WHAT YOU HAVE TO DO:
Please keep the pictures out and write out exactly the lines from the first in the data below through the one containing "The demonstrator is", both included.

DATA SECTION:
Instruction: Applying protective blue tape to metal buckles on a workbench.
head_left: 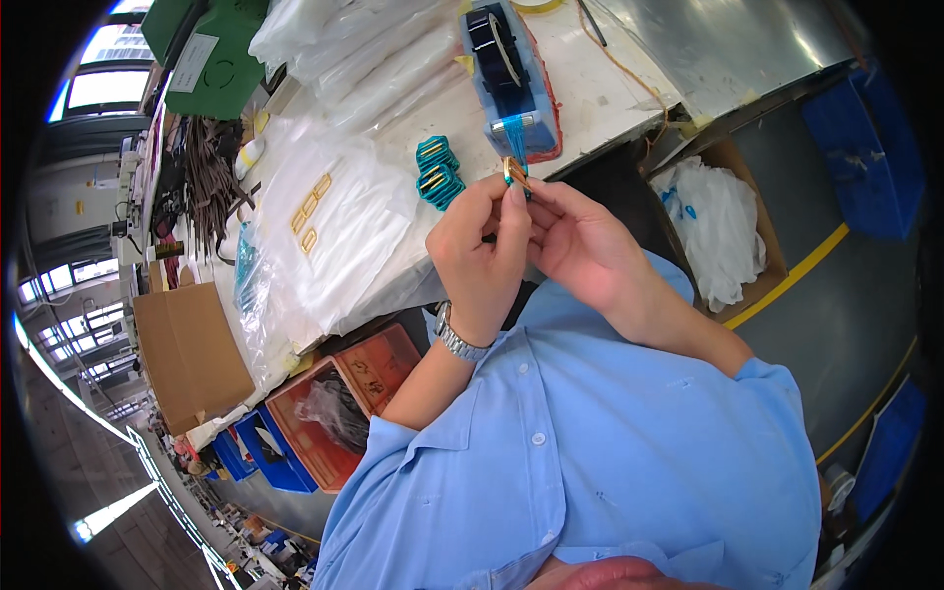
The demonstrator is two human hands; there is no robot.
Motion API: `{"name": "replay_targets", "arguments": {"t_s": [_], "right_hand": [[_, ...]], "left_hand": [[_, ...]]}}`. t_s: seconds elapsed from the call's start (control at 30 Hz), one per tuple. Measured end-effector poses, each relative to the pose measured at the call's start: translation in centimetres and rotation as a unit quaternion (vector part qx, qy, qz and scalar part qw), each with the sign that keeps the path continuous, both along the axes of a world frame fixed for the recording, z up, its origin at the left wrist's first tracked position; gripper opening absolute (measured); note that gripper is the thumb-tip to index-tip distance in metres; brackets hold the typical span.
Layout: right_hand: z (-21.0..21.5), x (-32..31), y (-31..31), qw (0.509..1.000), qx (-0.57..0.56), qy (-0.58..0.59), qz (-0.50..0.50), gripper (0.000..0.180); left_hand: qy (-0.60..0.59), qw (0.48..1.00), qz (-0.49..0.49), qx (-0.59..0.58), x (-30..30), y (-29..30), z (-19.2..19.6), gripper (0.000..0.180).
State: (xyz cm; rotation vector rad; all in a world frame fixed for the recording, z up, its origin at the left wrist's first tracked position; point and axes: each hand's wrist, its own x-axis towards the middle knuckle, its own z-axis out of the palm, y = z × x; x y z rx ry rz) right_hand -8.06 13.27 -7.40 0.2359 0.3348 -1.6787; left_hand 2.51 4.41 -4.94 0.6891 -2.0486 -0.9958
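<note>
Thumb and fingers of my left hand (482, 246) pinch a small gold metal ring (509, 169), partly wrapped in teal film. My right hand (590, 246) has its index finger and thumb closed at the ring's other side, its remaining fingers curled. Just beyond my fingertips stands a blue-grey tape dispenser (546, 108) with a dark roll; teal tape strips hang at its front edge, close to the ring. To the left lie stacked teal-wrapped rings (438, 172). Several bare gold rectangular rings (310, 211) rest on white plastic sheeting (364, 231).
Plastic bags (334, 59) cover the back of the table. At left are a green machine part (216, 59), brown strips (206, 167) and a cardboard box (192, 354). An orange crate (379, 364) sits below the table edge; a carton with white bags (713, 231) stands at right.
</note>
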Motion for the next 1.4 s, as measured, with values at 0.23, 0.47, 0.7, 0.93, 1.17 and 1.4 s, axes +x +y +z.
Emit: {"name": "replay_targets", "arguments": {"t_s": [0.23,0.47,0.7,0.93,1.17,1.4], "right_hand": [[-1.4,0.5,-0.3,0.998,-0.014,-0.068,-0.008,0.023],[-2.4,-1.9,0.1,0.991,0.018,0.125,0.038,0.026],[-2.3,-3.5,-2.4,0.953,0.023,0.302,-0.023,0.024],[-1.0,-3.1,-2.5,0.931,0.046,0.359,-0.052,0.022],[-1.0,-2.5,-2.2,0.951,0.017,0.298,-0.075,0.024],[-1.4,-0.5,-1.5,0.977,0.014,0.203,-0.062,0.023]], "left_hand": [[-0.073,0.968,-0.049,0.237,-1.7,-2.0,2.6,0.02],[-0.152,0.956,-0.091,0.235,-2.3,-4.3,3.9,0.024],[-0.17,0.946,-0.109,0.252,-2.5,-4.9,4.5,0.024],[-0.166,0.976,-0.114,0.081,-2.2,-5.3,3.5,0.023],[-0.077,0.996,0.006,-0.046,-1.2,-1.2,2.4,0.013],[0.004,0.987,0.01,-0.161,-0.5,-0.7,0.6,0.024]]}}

THE ANSWER:
Instruction: Applying protective blue tape to metal buckles on a workbench.
head_left: 
The demonstrator is two human hands; there is no robot.

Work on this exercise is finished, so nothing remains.